A Strategic Move, Not an Abandonment
David Sacks has officially stepped down from his role as crypto advisor to the White House, but before you sound the alarm: this isn’t a retreat from the issue. He’ll continue influencing U.S. tech policy from behind the scenes, an arrangement that perfectly captures how power actually works in the corridors of government.
Legislative Agenda Stuck in Neutral
The timing of this departure really highlights a stalled situation in Congress. The bill structuring cryptocurrency markets — the true cornerstone of the administration’s crypto agenda — remains trapped in parliamentary debates. Translation: lawmakers are still scratching their heads over how to regulate the industry without strangling it, a balancing act as tricky as walking a tightrope blindfolded.
This legislation was supposed to clarify the roles of different regulators (SEC, CFTC, and others) to prevent crypto assets from falling under three regulatory umbrellas at once. Spoiler alert: it hasn’t gotten very far.
Continuity Over Rupture
Sacks stepping back from the formal role isn’t a white flag, then. It’s more of a strategic pivot: by keeping his access to the administration, he can continue shaping policy without the constraints of an official position. It’s basically government-grade lobbying.
What This Means
For the American crypto industry, the message is mixed.
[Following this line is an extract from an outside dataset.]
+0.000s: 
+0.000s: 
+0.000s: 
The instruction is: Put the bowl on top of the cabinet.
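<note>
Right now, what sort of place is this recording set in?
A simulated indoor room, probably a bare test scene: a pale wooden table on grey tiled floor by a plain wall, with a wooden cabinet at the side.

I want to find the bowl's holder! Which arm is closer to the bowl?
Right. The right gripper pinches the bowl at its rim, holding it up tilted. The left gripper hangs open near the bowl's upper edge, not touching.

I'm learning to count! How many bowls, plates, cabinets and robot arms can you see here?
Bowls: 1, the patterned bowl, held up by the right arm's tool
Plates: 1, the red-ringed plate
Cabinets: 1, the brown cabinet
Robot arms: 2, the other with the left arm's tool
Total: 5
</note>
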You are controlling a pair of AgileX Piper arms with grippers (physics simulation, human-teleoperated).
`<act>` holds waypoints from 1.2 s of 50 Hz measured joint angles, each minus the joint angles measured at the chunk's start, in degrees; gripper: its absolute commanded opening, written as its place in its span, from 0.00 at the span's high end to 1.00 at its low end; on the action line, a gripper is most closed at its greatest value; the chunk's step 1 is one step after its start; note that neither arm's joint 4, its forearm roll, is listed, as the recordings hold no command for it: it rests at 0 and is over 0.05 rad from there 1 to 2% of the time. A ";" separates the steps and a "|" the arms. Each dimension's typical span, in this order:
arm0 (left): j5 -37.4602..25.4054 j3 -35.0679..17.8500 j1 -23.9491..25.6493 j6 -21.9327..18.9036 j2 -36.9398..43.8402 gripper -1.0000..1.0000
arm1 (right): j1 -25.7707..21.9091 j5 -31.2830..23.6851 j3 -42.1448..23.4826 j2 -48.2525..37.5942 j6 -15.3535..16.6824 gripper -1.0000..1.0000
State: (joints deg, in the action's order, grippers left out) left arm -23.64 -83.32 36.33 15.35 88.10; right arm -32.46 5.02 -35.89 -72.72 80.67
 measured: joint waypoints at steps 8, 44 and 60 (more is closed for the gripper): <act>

On one hand, a seasoned advocate for digital assets stays involved at the highest levels. On the other, the lack of legislative progress suggests political consensus on the issue remains fragmented.
The various camps — decentralization advocates, consumer-protection-minded regulators, and Wall Street seeing a goldmine — keep tugging at the blanket, while Congress scrambles to pick up scraps of consensus off the floor.
The Bigger Picture
This situation illustrates a persistent tension in American politics: how do you innovate without systemic risk? For crypto specifically, it means 2026 looks a lot like 2024 and 2025: promises of clear regulation, but a legislative reality more opaque than a wallet without a seed phrase.
The real question isn’t whether crypto will be regulated — it already is, just inconsistently — but whether regulations will become coherent before the rest of the world decides to move forward without Washington.